Cordis Pulse: August 2017
August 2017
In children and young people’s services this month a tranche of evaluation reports for the Department of Education's Social Care Innovation programme has been published. Of particular interest are the programmes aimed at improving outcomes for looked after children by safely reducing the demand for out-of-area placements. We are working with a number of clients to help them understand the impact that has been achieved, the extent of replicability for their local area, and the main lessons learned for roll-out.
Innovation was also a theme in this month’s adult social care digest. Two major areas dominate this month’s Pulse: homelessness and service quality. Homelessness and the challenges this poses to both individuals and families as well as to local government as it struggles to meet its obligations is the subject of several reports. Given the UK housing market it seems likely that this issue will continue to be a central matter of concern. It is also striking from reading the reports how quickly families can move from apparent security of accommodation to insecurity suggesting a degree of fragility that the state is failing to address. This month’s report from the Local Government Association certainly provides a timely resource, sharing innovations and learning about how a range of councils have attempted to tackle this issue in their area.
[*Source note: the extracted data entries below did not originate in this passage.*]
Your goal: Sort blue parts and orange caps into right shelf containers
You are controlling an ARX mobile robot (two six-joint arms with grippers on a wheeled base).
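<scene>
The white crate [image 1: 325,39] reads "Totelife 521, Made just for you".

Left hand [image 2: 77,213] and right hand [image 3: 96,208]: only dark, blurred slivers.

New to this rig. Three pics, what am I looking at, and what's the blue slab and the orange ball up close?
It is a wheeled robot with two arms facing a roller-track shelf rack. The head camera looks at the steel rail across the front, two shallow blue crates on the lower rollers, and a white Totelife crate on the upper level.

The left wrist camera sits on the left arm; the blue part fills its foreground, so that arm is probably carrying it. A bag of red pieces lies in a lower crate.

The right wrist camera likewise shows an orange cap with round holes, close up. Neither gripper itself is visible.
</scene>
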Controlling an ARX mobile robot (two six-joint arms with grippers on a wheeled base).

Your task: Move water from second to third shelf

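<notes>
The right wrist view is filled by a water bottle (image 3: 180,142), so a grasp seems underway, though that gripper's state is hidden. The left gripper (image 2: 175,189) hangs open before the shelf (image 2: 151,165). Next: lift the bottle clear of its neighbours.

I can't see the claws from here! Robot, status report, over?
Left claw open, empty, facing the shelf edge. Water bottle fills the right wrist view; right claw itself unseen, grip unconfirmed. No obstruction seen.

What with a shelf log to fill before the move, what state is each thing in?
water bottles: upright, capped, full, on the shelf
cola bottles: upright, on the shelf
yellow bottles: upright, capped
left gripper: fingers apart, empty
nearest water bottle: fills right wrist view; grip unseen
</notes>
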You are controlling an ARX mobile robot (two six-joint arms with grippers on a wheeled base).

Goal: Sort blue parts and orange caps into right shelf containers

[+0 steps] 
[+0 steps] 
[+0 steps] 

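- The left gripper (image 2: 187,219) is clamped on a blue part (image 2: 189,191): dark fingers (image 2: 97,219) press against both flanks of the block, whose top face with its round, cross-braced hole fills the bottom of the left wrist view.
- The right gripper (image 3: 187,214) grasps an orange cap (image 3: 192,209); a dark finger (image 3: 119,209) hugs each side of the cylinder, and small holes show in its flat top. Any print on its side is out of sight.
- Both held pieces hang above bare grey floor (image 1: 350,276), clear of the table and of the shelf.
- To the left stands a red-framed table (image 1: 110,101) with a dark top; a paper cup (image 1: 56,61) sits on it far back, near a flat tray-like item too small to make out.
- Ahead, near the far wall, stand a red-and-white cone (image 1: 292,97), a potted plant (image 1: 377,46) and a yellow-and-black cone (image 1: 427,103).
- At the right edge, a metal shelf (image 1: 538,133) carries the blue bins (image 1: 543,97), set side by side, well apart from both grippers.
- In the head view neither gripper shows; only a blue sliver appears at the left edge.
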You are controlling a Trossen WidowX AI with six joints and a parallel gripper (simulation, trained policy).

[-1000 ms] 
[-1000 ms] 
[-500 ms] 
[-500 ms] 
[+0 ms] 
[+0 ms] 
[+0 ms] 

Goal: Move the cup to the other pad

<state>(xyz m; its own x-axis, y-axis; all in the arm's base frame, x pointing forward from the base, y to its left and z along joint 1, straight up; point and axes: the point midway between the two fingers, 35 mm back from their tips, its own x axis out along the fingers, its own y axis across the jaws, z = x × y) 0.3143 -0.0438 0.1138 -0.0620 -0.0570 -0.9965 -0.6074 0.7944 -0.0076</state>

The quality of social care provision is an issue of growing national significance. This is partly due to the CQC’s approach to greater openness when services begin to fail, but also a result of local authorities’ efforts to ensure good quality of provision within their area and, in particular, the quality of provision which they are commissioning. This month’s reports make clear that expectations of what ‘good quality’ looks like are rising (appropriately) but some providers are struggling to respond to this. As a result, local authorities are introducing innovative new approaches to quality monitoring to capture the performance of complex social care provision. What is clear though is that delivering consistently good quality social care provision looks set to be the big challenge of future years.